He looked at me thoughtfully. “You like a challenge, do you not?” I abruptly began to fear him again as irrationally as I had felt a moment ago that I could trust him. “You are on a quest for something, but you do not know what it is. I too am on a quest, but its nature is such that I dare not hint to you what I hope to find …”
“You don’t know what’s there either,” I said with much more confidence than I felt. “Good. We’ll look for it together. We’d better get back to the valley immediately, before the Ifrit breaks your spell.”
The mage unexpectedly put a massive hand on my shoulder, making me shiver. “I can warn you and prepare you, even if I do not tell you.” His black eyes met mine, completely serious for once. “I will not urge you to go. For if you proceed, you will be proceeding into dangers you cannot expect or even imagine.”
“Prince Dominic,” I called. “Are you ready to face unimaginable dangers to get into the Wadi?”
Dominic had been trying to get more details from Maffi about his stallion, what condition it was in, who was supposedly taking care of it now, and not getting answers he liked. But he turned toward me at once, the ruby of his ring still pulsing with light. “I have been ready since we reached my father’s tomb.”

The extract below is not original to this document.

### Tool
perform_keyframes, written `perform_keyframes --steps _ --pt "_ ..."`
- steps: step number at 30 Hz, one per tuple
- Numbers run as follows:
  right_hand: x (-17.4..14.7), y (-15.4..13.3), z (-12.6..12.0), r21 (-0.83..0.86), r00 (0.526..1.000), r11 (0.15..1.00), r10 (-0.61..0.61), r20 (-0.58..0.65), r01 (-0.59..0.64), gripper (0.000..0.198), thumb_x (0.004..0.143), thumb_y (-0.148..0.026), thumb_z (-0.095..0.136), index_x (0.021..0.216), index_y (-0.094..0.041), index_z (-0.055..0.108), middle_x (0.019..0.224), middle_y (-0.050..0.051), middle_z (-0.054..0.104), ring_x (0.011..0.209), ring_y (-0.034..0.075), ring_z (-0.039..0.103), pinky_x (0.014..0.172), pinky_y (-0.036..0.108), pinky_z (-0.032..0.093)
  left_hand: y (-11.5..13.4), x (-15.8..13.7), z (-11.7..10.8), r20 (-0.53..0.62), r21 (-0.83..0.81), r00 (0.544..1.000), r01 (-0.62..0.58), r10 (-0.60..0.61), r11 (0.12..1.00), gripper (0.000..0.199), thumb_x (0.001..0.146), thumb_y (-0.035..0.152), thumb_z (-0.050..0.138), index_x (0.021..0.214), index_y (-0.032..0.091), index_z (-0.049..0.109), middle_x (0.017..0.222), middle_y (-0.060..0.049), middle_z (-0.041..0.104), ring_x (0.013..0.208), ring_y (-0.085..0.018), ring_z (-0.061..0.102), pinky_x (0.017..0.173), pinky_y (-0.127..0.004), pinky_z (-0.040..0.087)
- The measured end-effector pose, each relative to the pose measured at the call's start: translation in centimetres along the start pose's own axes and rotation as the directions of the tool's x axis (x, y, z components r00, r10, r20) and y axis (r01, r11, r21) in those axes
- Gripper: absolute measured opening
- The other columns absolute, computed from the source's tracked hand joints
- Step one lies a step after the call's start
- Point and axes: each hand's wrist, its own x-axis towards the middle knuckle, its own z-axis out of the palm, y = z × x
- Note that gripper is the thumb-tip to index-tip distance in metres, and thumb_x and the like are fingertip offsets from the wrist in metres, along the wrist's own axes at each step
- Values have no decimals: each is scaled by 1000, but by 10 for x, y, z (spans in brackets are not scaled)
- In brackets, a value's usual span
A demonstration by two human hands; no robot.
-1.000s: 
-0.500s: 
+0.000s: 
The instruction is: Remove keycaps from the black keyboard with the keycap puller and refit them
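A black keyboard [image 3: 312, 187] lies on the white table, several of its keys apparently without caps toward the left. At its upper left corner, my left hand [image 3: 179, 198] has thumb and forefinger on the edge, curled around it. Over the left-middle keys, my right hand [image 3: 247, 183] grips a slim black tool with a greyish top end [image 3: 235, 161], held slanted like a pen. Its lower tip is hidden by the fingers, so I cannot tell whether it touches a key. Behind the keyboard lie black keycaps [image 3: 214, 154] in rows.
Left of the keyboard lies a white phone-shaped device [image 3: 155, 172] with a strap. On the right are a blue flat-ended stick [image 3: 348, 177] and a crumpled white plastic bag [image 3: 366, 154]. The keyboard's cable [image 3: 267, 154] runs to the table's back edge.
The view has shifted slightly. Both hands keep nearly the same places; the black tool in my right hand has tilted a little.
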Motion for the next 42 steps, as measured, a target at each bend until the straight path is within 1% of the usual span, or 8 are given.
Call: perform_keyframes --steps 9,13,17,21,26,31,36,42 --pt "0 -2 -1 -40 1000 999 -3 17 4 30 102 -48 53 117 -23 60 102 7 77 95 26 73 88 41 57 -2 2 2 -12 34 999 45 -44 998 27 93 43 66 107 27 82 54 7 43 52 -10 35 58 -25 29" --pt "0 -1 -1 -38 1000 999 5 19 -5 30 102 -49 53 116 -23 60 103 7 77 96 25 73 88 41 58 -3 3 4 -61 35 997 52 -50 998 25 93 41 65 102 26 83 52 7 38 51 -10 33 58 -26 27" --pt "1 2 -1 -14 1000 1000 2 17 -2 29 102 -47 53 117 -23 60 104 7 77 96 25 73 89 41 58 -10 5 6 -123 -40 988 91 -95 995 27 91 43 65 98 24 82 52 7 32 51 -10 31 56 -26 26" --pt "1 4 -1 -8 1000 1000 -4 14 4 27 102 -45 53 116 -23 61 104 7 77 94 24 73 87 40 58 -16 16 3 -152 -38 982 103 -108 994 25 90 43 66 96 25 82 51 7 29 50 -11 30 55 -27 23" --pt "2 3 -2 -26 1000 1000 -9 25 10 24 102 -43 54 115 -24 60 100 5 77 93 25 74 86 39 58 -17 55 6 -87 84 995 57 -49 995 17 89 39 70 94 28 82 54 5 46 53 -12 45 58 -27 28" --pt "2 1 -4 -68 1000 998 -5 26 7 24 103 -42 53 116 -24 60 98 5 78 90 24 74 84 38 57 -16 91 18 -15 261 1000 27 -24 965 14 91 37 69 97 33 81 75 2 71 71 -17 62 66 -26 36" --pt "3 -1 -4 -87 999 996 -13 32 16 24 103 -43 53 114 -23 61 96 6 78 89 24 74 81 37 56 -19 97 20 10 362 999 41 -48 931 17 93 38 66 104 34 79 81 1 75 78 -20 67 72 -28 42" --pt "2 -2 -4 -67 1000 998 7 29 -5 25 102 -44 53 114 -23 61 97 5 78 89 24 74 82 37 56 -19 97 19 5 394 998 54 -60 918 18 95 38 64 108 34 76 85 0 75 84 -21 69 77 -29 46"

I tried quickly to probe the spell attached to his ring and discovered that the clarity of vision I had had for a short time was gone. Either it was operative only within the valley, or else it was just a short-term effect of having my magic restored by the Ifrit. Or I had imagined it, easily possible in this world of mirages and shifting expectations.
“I have never understood why you wizards of the west bind yourselves to king and princes,” Kaz-alrhun commented. I noticed him gazing fixedly at the ruby. “Your own magic should be strong enough that you do not need a prince with you.”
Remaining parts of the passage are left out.